What the task requires ▸ A faithful copy is required: transcribe each line below exactly, minus the pictures.
• • • • •
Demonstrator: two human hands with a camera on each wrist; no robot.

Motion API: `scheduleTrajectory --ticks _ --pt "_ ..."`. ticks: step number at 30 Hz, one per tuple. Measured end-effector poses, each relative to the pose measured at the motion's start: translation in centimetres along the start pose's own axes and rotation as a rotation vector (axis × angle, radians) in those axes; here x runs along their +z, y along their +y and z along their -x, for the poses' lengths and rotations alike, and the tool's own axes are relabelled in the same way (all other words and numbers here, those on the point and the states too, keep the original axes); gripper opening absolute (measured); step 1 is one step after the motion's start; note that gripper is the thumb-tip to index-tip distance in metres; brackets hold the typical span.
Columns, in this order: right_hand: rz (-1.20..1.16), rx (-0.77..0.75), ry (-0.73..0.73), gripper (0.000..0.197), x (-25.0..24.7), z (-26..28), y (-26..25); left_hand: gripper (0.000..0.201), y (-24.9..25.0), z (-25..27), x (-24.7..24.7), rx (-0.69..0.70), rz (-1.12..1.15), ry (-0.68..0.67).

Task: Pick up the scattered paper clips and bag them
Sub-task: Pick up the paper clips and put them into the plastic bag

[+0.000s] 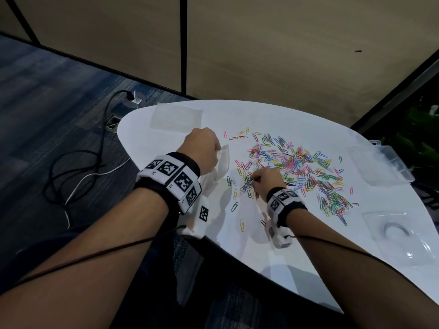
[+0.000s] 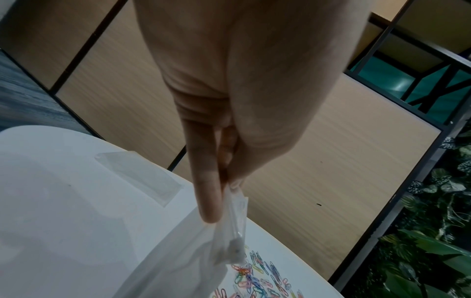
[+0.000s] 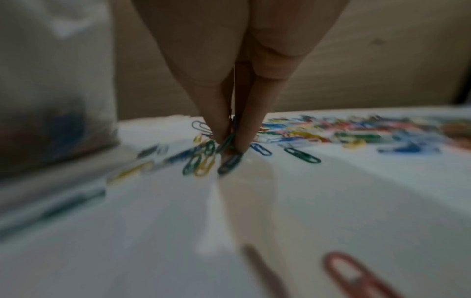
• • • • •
Solution to this exercise ▸
Demonstrator: two human hands with a camera on each wrist; no robot.

Motion API: `scheduleTrajectory --ticks _ --pt "_ ..."`. ticks: step number at 30 Hz, one per tuple. Measured end-effector poses, each relative to the pose measured at the motion's start: translation in centimetres along the start pose's own axes and rotation as a rotation vector (axis × angle, radians) in those axes; here x runs along their +z, y along their +y and z along their -x, for the poses' lengths and rotations alike, and the tool's own axes are relabelled in the same way (all other words and numbers here, those on the point and the states too, keep the original axes); gripper opening absolute (measured); step 1 is one step after the motion's start; note that gripper is the thumb-tip to index-tip distance in metres; brackets hold the typical span.
Columns, in this order: right_hand: rz (-1.20..1.16), rx (-0.77..0.75), ry (-0.73..0.73), gripper (0.000..0.197), x (-25.0..24.7), z (-26..28), y (-26..25); left_hand: gripper (0.000..0.201), y (-24.9..25.0), z (-25..27), x (-24.7..24.7), rx (-0.69..0.70), rz (-1.12..1.15), ry (-0.68..0.67).

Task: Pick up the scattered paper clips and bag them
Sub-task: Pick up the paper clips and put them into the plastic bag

[+0.000s] 
[+0.000s] 
[+0.000s] 

The requested output has now been given in full.